● TO DO
Of all the lines below, output only those starting at the one with "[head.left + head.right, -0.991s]" and ending at the one with "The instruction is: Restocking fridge", both ends included, exactly as written.

'''

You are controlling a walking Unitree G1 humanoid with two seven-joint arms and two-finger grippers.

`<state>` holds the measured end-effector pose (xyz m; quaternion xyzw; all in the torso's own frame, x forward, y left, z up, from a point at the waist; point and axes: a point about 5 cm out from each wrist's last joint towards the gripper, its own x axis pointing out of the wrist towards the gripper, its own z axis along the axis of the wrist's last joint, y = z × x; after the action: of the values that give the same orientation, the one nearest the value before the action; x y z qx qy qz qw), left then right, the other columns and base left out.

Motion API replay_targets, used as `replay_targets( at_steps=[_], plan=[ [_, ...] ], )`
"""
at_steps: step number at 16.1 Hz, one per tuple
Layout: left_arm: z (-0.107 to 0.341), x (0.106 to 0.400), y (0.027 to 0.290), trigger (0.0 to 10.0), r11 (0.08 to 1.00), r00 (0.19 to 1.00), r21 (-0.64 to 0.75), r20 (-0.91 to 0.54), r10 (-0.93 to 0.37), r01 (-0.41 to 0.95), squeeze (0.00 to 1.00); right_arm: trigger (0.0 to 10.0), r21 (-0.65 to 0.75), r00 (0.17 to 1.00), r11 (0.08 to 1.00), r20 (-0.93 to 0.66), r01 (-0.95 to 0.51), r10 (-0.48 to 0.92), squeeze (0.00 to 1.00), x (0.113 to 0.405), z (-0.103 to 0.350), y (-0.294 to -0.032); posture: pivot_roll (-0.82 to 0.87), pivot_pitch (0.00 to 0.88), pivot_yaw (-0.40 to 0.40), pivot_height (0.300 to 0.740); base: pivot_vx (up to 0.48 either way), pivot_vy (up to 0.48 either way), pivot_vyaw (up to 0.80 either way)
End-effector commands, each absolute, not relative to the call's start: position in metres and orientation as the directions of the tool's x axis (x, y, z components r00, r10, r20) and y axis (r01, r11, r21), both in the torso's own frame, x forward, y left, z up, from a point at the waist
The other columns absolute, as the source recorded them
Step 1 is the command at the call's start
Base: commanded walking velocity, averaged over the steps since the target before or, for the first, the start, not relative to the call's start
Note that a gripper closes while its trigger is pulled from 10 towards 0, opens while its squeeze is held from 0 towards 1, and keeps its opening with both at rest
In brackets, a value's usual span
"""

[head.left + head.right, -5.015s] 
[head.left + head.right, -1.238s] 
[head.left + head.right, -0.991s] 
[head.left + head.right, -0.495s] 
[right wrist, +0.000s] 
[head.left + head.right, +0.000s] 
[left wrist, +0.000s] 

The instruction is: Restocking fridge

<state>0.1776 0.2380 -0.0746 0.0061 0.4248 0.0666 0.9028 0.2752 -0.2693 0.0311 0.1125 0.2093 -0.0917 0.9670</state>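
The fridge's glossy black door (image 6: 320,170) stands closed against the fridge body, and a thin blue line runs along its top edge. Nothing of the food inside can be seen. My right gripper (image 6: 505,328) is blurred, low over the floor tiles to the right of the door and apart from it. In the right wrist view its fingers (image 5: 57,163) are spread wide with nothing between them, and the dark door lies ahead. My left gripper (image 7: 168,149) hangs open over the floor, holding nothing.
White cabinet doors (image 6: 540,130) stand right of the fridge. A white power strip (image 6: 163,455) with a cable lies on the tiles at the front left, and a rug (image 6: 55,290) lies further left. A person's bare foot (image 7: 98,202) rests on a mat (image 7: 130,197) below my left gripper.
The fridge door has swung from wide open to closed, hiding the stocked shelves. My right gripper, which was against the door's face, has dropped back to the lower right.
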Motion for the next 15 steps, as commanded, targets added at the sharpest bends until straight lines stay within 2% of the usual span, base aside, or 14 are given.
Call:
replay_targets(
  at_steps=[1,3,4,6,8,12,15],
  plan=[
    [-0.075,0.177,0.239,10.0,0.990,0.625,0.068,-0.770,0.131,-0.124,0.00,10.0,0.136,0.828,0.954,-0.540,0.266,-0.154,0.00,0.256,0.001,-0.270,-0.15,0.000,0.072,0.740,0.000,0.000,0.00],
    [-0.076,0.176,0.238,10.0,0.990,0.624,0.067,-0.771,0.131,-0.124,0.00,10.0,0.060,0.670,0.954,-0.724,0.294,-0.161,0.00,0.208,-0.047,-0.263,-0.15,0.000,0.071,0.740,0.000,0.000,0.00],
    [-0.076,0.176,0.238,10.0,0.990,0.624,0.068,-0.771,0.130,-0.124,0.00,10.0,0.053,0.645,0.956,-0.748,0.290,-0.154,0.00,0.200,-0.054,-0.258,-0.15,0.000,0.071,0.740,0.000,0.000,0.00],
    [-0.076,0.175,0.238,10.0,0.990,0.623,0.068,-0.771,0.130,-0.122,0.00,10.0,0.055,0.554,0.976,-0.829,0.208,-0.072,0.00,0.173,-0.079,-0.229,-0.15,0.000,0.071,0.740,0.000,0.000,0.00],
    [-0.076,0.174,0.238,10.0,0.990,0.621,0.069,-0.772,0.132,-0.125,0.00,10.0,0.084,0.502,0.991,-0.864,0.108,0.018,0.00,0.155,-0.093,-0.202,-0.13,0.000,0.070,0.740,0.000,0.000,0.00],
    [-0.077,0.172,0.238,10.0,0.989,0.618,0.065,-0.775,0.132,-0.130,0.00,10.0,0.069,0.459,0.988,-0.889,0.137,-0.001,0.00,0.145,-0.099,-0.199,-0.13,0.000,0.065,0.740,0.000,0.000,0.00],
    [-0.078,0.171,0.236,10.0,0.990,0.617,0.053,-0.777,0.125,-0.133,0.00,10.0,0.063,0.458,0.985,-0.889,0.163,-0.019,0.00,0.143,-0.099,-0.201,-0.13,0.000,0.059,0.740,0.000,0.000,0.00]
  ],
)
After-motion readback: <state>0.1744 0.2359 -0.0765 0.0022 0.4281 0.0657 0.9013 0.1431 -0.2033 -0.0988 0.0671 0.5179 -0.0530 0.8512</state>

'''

● RESPONSE TO THIS TASK
[head.left + head.right, -0.991s] 
[head.left + head.right, -0.495s] 
[right wrist, +0.000s] 
[head.left + head.right, +0.000s] 
[left wrist, +0.000s] 

The instruction is: Restocking fridge

No further output is required for this answer.